Si la Covid-19 implique des formes graves (surtout chez les patients vulnérables), il a été démontré que les variants étaient relativement bénins. Or, selon une nouvelle étude, le prochain variant pourrait être plus virulent, voir mortel. Il serait plus inquiétant que les souches bénignes qui dominent actuellement dans le monde.

C'est en tout la théorie de chercheurs en Afrique du Sud après avoir suivi un patient atteint par le VIH, immunodéprimé, qui a hébergé le coronavirus pendant six mois.

Actuellement, c'est la souche ultra-infectieuse Omicron, apparue il y a presque un an qui prédomine dans l'ensemble des pays du monde.

Covid : le virus, qui a muté, a augmenté l'inflammation dans les poumons du patient

Les personnes immunodéprimées ne peuvent pas éliminer correctement le virus, ce qui lui permet de se répliquer et de muter continuellement dans leur corps au fil du temps, avant de se propager à d'autres avec ses nouvelles altérations. Le patient suivi par les chercheurs africains a été touché par le variant Omicron. Son système immunitaire étant affaibli par son VIH, l'infection a évolué : le virus a pris de l'ampleur pour provoquer davantage de mort cellulaire, entraînant une augmentation de l'inflammation dans les poumons. Ces effets ressemblaient plus à ceux de la souche ancestrale Covid qu'à la souche Omicron, décrivent les scientifiques.

L'étude a été réalisée par des chercheurs de l'Africa Health Research Institute de la ville sud-africaine de Durban, qui a été le premier laboratoire à tester le variant Omicron.

Covid : au fil du temps, la mort cellulaire est devenue plus fréquente

Les chercheurs ont examiné des échantillons de sang du patient infecté de longue date par Omicron. Ils ont séquencé des échantillons viraux du sang peu de temps après le diagnostic, puis dans le premier mois du diagnostic, puis à des intervalles de trois mois.

Ils ont étudié les modifications de la constitution génétique du virus, ainsi que le comportement des cellules humaines infectées.

Au fil du temps, depuis les premiers diagnostics, la mort cellulaire est devenue plus fréquente.

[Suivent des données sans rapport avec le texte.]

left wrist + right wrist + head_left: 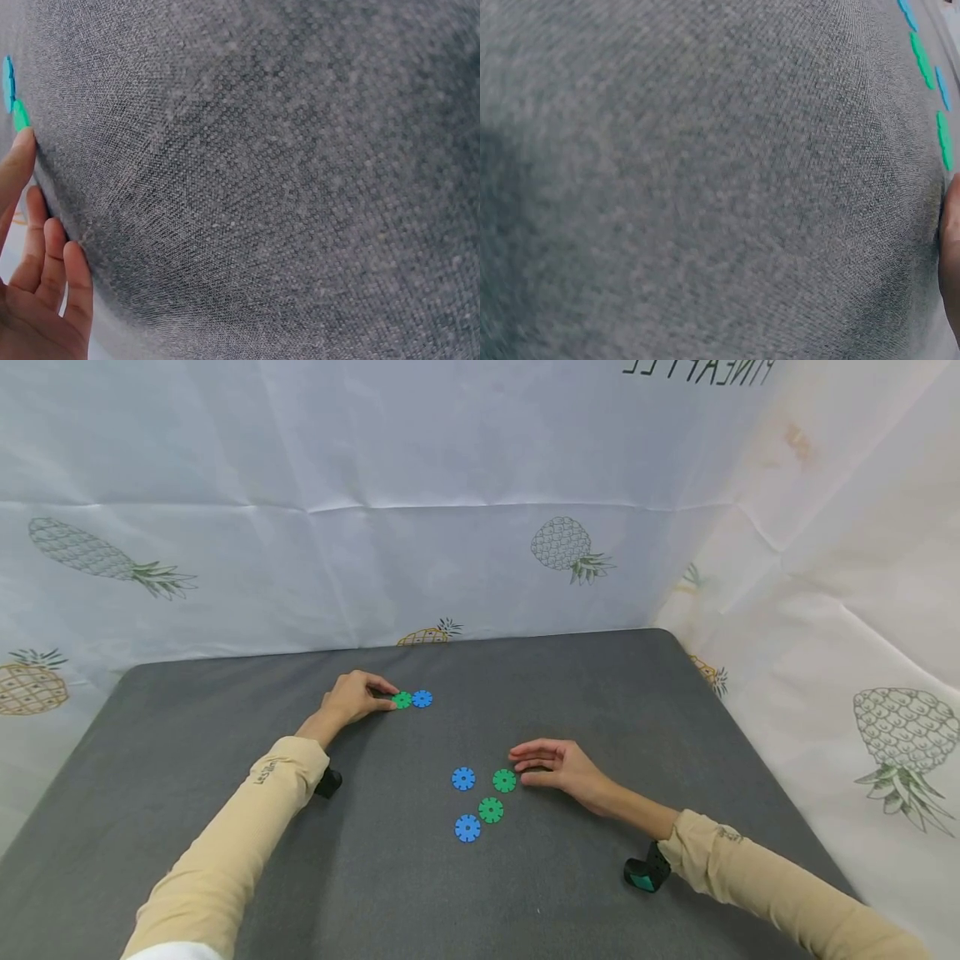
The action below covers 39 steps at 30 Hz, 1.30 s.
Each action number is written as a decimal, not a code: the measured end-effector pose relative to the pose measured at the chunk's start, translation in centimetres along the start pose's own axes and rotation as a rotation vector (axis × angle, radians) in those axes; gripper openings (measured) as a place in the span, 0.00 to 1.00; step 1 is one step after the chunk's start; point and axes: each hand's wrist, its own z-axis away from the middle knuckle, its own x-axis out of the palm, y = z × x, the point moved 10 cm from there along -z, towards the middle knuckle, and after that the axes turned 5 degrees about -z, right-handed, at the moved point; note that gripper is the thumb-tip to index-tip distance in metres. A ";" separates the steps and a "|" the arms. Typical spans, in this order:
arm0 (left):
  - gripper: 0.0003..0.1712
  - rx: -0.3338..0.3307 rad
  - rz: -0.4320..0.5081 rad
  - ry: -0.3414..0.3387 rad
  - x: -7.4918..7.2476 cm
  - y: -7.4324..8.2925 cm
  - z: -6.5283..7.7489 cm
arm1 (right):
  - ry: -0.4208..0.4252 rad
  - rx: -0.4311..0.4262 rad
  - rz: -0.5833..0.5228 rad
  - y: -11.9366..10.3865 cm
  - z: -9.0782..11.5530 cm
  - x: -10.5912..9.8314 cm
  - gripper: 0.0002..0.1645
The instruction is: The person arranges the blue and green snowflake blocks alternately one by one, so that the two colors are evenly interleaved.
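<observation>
At the table's far left-middle, my left hand pinches the left edge of a green notched disc between thumb and index finger. A blue notched disc adjoins it on the right. The left wrist view shows the thumb tip right at the green disc, other fingers loosely bent. My right hand hovers low with fingers relaxed, thumb tip beside another green disc and holding nothing. Close to that lie a blue disc, a third green disc and a lower blue disc.
A dark grey cloth covers the table. White curtains printed with pineapples hang behind its far edge and along the right side. Black wrist devices show at the left wrist and at the right wrist.
</observation>
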 end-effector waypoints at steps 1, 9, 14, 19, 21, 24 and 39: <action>0.16 0.002 0.001 0.000 0.0 0.0 0.0 | -0.002 0.003 0.009 0.0 0.0 0.0 0.28; 0.16 0.007 0.004 -0.006 0.0 0.0 0.1 | -0.010 0.032 0.051 0.5 -0.5 0.0 0.29; 0.17 -0.001 0.004 -0.008 0.1 -0.1 0.1 | -0.028 0.024 0.081 0.5 -0.8 0.1 0.29; 0.17 -0.006 0.001 -0.008 0.0 -0.1 0.2 | -0.068 0.020 0.146 0.4 -1.4 0.1 0.29; 0.17 -0.012 0.003 -0.007 -0.1 0.0 0.2 | -0.110 0.010 0.163 0.4 -1.7 0.2 0.28; 0.16 -0.016 0.006 -0.007 0.0 0.0 0.2 | -0.194 -0.016 0.179 0.4 -2.1 0.5 0.27; 0.16 0.000 0.005 -0.007 0.1 -0.1 0.0 | -0.454 -0.104 0.332 0.1 -3.8 1.6 0.24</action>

Concrètement, lorsque le patient a été infecté pour la première fois par Omicron, environ 4 % des cellules humaines infectées sont mortes. C'était approximativement un tiers du niveau de la souche Wuhan qui est apparue pour la première fois fin 2019, qui a tué environ 12% des cellules infectées.

"Le prochain variant ne sera peut-être pas aussi inoffensif qu'Omicron"

Six jours après le diagnostic, moins de 6 % des cellules ont été détectées comme mortes. Au jour 20, ce taux est passé à près de 7 %. La fréquence de la mort cellulaire, qui représentait l'évolution de la gravité de la maladie, a atteint près de 10% au jour 190, (à peu près le même taux que celui de la souche originale de Wuhan).

Le Dr Sigal, qui a suivi le patient, a déclaré : "Ce n'est pas simple, car le virus précoce a été atténué. Cependant, selon notre étude, l'évolution à long terme ne conduit pas toujours à une atténuation. Par conséquent, le prochain variant ne sera pas nécessairement aussi inoffensif qu'Omicron".